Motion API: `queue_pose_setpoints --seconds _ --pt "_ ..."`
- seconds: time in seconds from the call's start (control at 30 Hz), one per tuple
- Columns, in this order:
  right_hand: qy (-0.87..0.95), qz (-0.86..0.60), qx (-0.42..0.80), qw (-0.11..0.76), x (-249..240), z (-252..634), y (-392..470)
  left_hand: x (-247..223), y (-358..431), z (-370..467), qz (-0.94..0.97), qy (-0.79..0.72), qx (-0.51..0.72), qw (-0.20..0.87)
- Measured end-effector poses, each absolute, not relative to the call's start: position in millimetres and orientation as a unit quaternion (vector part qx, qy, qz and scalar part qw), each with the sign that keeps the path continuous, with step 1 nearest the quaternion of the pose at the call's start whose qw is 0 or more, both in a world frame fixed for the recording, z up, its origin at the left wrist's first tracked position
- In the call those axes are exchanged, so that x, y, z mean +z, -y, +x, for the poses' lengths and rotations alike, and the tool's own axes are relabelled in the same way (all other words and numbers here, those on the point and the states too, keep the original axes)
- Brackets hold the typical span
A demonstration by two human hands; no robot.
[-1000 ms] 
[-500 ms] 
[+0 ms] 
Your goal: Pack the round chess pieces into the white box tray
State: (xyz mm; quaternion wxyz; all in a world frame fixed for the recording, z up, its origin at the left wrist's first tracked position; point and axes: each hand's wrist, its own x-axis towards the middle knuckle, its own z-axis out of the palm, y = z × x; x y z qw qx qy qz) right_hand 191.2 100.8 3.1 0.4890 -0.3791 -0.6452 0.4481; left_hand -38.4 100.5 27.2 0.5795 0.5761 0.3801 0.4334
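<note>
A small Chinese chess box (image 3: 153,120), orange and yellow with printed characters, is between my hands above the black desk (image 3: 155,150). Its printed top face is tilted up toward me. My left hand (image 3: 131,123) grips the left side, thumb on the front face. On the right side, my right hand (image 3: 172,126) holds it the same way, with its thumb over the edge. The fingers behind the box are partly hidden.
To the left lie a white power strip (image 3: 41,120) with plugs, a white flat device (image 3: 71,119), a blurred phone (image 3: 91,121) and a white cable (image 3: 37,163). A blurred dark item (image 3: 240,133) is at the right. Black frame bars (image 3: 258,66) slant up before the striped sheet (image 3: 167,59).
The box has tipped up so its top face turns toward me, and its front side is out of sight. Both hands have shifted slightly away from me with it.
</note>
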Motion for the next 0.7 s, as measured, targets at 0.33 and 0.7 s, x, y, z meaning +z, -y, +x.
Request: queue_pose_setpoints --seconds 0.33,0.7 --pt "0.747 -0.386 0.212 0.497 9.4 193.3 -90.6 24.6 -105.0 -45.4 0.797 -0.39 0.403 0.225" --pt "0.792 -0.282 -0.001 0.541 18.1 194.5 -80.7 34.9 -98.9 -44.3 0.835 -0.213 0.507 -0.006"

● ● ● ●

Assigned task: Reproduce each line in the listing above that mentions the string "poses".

Task output:
- Measured end-effector poses, each absolute, not relative to the call's start: position in millimetres and orientation as a unit quaternion (vector part qx, qy, qz and scalar part qw), each with the sign that keeps the path continuous, with step 1 nearest the quaternion of the pose at the call's start whose qw is 0 or more, both in a world frame fixed for the recording, z up, its origin at the left wrist's first tracked position
- In the call those axes are exchanged, so that x, y, z mean +z, -y, +x, for the poses' lengths and rotations alike, and the tool's own axes are relabelled in the same way (all other words and numbers here, those on the point and the states too, keep the original axes)

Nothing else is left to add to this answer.